Wednesday, 18 November 2020

Sterling SEZ and Infrastructure Limited Vs. Dy. Director, Directorate of Enforcement, - Pre - Moratorium, Attachment of property by ED under PMLA

NCLT Mumbai (12.02.2019) in Sterling SEZ and Infrastructure Limited Vs.  Dy. Director, Directorate of Enforcement, (PMLA) [M.A 1280/2018 in C.P. 405/ 2018] held that; the attachment order dated 29.05.2018 and the Corrigendum dated 14.06.2018 issued by Respondent and as confirmed by Adjudicating Authority under PMLA Court is a nullity and nonest in law in view of Sections 14(1)(a), 63 and 238 of IBC.

Excerpts of the order;

1. The Applicant is the resolution Professional of Sterling SEZ and Infrastructure Ltd. (hereinafter called “Corporate Debtor”) and has sought the following reliefs

  • a. To direct the Enforcement Directorate to release the provisional (or final, if confirmed) attachment on all the assets and properties of the company and hand over the charge to the Resolution Professional

  • b. To direct the sub-registrar at Jambusar to register and hand over the two Original lease deeds entered into between Sterling SEZ and Infrastructure Ltd. and P. I. Industries Ltd. on 28.08.2018 in respect of the following:

- i. All the piece and parcel of the land having Plot No. SPM-29/1 admeasuring 42,200 sqm. (10.43 acres) situated in Notified Sterling Multi Product SEZ comprising the survey no.”938 Paiki 1” at Sarod Village, Jambusar Taluka, Bharaj District; and

- ii. All the piece and parcel of the land having Plot No. SPM-29/2 admeasuring 87,300 sqm. (21.57 acres) situated in Notified Sterling Multi Product SEZ comprising the survey no.”938 Paiki 1” at Sarod Village, Jambusar Taluka, Bharaj District;


2. Facts of the case;

a. This Tribunal admitted a Section 7 petition against the Corporate Debtor on 16.07.2018 and appointed the Applicant herein as the Interim Resolution Professional who was subsequently confirmed as Resolution Professional.

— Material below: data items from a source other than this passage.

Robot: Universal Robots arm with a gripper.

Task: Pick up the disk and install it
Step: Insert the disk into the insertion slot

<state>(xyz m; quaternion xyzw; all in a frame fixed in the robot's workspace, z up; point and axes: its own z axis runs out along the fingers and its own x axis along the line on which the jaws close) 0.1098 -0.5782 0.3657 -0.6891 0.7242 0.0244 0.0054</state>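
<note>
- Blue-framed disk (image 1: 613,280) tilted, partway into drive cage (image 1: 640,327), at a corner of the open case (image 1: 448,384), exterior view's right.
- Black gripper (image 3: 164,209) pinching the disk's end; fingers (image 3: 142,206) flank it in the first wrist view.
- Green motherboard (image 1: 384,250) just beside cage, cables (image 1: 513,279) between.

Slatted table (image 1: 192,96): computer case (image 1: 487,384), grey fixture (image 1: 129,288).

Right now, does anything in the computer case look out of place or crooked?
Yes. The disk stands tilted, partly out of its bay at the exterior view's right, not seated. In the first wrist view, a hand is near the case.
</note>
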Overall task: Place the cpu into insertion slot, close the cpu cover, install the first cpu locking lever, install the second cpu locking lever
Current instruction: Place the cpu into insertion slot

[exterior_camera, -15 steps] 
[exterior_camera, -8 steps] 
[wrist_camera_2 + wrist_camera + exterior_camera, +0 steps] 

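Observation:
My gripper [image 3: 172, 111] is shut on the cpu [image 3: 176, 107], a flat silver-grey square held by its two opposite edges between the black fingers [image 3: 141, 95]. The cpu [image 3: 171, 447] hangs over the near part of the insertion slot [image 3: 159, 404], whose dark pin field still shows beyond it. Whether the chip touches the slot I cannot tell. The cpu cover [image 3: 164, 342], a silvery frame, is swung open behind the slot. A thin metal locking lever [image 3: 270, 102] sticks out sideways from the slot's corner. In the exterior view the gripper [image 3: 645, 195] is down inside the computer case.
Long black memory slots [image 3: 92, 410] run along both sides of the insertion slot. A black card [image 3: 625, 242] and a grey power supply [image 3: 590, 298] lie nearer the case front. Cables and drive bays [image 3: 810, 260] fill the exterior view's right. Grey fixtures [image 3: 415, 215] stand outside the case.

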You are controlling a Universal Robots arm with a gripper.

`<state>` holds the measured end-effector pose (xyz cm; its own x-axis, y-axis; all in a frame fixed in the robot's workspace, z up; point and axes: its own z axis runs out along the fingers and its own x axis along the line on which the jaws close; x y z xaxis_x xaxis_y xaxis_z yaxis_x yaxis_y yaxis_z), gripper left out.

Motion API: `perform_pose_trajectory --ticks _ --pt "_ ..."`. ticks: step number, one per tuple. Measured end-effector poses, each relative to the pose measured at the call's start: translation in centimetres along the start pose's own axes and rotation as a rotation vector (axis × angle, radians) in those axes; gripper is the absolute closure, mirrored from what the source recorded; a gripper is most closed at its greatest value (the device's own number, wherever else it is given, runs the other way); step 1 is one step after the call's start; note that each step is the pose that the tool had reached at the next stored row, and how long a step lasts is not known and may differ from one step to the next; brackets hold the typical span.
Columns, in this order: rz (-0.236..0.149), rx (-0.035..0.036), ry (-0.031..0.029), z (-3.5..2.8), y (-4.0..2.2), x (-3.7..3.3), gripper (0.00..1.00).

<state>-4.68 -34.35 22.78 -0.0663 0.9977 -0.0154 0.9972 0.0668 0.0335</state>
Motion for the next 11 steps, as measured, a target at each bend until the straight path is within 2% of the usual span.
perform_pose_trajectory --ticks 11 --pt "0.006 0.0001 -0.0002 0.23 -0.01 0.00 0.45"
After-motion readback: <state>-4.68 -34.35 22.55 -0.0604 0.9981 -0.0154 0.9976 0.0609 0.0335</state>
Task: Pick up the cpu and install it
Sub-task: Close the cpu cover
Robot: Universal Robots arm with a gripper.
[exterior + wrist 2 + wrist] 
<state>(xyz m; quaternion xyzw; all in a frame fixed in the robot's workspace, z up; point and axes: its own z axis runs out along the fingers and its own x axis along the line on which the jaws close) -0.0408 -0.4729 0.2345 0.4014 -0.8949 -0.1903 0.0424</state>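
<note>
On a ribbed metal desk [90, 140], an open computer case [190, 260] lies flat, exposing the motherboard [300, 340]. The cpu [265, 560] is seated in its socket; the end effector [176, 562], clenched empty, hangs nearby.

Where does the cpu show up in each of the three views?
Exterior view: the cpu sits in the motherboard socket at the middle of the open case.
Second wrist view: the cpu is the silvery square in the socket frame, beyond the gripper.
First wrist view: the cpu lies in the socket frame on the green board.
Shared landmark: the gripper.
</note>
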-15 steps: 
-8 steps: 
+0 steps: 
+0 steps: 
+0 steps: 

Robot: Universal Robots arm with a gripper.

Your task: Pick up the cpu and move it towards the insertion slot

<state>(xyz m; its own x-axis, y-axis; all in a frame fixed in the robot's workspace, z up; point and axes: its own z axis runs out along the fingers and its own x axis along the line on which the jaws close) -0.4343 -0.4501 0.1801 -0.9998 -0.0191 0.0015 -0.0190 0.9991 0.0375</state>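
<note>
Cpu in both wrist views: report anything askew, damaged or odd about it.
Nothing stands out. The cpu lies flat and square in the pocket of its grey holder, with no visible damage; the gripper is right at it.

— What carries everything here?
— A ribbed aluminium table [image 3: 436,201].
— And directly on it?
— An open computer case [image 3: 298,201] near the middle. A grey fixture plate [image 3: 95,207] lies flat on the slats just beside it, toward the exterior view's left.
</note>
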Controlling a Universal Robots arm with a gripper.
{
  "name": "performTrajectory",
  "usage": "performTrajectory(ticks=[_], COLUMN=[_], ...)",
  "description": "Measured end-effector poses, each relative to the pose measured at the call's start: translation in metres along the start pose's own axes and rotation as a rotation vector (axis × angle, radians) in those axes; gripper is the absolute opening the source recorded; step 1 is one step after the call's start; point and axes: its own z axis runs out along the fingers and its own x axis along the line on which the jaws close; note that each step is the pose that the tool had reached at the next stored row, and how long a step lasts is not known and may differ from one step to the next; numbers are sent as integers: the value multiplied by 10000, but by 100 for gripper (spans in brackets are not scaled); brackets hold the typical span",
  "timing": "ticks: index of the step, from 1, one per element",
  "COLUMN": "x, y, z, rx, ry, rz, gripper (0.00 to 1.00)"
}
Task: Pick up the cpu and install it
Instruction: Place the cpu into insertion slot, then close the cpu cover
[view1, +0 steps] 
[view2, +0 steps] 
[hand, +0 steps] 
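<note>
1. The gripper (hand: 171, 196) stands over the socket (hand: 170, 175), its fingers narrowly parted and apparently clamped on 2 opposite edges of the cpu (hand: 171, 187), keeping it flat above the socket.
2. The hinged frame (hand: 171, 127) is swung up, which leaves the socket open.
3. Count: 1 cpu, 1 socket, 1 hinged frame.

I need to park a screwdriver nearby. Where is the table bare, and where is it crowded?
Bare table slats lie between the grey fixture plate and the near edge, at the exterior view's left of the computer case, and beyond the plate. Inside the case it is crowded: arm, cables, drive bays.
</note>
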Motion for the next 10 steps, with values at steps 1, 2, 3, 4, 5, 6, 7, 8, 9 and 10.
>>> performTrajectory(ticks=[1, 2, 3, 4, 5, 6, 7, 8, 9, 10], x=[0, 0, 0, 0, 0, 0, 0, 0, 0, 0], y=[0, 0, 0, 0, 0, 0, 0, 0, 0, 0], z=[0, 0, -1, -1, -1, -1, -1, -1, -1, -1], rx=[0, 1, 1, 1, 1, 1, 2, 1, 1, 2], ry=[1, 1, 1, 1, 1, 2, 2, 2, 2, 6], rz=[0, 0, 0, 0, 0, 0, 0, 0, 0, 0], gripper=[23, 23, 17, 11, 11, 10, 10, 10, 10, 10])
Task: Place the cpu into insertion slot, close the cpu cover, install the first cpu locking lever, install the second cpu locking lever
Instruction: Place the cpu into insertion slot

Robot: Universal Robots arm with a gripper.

b. The office of the Enforcement Directorate has provisionally attached the assets belonging to the Corporate Debtor vide order/notice dated 29.05.2018 and corrigendum dated 14.06.2018 as part of certain proceedings initiated by the office of the Enforcement Directorate against the Corporate Debtor.

c. On 05.09.2018, the Applicant intimated the Directorate of Enforcement about the initiation of CIRP and imposition of moratorium as mentioned in this Tribunal’s order. The Applicant also requested the Directorate of Enforcement to withdraw the attachment, if any, on the properties and assets of the company as the IRP is required to take charge and custody of the same under the provisions of the Code. 


Now the applicant came before this Tribunal for the above said reliefs.


# 3. The Applicant raised the following arguments;

a. As per the provisions of the Code, the entire management of the Corporate Debtor and the responsibility of running the business as a going concern vests with the Resolution Professional. Under Section 18 of the Code, an IRP is required to take control and custody of all the assets of the Corporate Debtor including those assets which may not be in the possession of the Corporate Debtor.

b. After admission of the petition under Section 7 of the Code a moratorium is imposed under Section 14 of the Code prohibiting institution of suits or proceedings against the Corporate Debtor including execution of any judgment, decree or order of any court of law, tribunal or any other authority. The Applicant also referred to Section 238 of the Code which stipulates that the provisions of the Code shall have effect notwithstanding anything inconsistent therewith in any other law for the time being in force. The Applicant cited these sections to draw home the point that during CIRP, the Resolution Professional should decide how the properties and assets of the Corporate Debtor can be appropriated.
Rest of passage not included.